## Your instructions
Copy all lines in the material holding the string "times".

## Supplied material
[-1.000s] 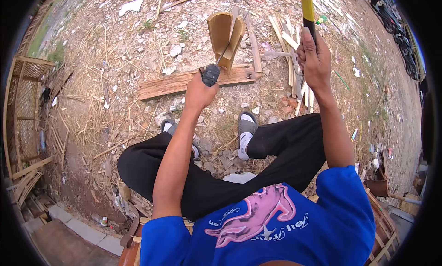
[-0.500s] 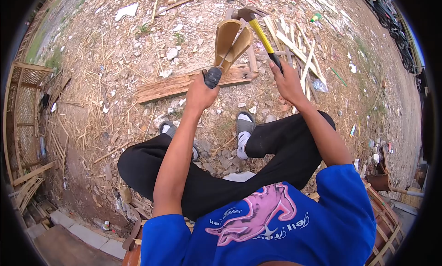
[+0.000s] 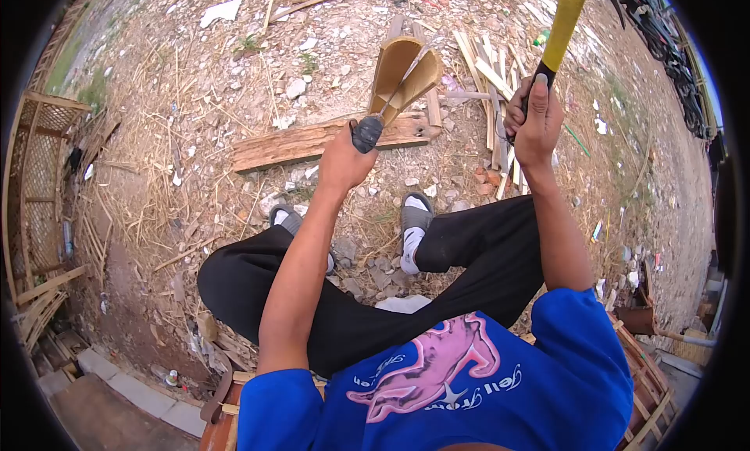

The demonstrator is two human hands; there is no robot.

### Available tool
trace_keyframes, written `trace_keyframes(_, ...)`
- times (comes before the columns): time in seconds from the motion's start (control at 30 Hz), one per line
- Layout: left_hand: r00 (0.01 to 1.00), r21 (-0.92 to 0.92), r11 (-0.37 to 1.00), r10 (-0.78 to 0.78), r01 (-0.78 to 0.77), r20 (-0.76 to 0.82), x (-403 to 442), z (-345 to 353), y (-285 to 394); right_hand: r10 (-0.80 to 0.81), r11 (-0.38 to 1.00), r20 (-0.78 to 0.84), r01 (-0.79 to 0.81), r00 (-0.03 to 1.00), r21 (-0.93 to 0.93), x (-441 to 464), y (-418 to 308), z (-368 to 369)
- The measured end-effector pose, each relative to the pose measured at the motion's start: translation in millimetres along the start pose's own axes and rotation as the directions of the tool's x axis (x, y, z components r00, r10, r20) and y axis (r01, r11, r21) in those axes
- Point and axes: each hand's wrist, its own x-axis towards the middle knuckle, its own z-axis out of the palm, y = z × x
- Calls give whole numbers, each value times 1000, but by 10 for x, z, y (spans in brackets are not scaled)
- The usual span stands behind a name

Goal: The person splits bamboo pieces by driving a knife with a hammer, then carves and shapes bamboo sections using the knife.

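Note:
My left hand (image 3: pixel 344 164) is closed around the black-wrapped handle of a knife (image 3: pixel 366 132). Its narrow blade runs away from me into the gap of a split bamboo piece (image 3: pixel 395 67), whose two curved halves spread apart at the far end. Behind the handle, the near end of the bamboo is partly hidden; it is over a weathered wooden plank (image 3: pixel 289 148) on the ground. To the right, my right hand (image 3: pixel 539 124) grips a claw hammer (image 3: pixel 564 31) by its black and yellow handle, raised with the head at the top edge of view.
Thin split strips (image 3: pixel 494 80) lie in a pile to the right of the plank. Stones, straw and litter cover the ground (image 3: pixel 211 99). A lattice bamboo frame (image 3: pixel 39 185) stands at far left. My sandalled feet (image 3: pixel 416 224) are near the plank.
The hammer has swung up and right, away from the bamboo, with my right hand. The knife and bamboo have shifted slightly right.

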Motion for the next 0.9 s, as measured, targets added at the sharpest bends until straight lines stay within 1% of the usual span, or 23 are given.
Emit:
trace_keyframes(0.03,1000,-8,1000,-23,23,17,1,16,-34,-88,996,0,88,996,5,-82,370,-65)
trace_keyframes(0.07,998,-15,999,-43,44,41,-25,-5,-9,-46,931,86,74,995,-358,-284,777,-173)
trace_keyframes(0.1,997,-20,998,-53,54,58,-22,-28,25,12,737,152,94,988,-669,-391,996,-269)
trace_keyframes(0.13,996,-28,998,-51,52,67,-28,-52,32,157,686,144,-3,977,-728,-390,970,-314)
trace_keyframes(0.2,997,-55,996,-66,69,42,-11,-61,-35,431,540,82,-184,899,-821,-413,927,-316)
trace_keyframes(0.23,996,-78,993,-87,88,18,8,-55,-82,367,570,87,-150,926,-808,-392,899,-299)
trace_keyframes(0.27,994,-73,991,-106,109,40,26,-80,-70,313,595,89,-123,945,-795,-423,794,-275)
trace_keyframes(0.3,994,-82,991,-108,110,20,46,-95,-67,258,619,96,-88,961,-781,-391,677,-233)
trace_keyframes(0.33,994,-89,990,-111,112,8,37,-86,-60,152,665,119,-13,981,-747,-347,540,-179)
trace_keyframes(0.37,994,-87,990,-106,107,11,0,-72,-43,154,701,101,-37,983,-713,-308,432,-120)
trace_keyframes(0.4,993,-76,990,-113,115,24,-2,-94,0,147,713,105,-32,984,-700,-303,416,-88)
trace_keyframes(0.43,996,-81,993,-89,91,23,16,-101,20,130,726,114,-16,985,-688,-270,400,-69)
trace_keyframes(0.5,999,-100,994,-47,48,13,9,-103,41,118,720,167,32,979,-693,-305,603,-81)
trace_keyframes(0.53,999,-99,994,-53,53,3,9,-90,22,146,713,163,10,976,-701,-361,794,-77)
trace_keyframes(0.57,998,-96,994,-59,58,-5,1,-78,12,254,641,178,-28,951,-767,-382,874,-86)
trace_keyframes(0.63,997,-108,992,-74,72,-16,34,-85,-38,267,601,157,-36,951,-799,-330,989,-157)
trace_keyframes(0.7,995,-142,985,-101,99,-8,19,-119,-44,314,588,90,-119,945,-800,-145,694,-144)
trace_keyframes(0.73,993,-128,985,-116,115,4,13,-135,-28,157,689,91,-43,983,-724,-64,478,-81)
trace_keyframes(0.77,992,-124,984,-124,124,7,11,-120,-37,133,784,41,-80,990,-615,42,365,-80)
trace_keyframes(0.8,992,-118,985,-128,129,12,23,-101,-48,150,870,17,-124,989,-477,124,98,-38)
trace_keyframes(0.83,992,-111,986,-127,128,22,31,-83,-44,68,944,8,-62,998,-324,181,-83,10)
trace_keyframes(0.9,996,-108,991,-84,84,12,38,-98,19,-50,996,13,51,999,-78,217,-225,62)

## Finished task
- times (comes before the columns): time in seconds from the motion's start (control at 30 Hz), one per line
- Calls give whole numbers, each value times 1000, but by 10 for x, z, y (spans in brackets are not scaled)

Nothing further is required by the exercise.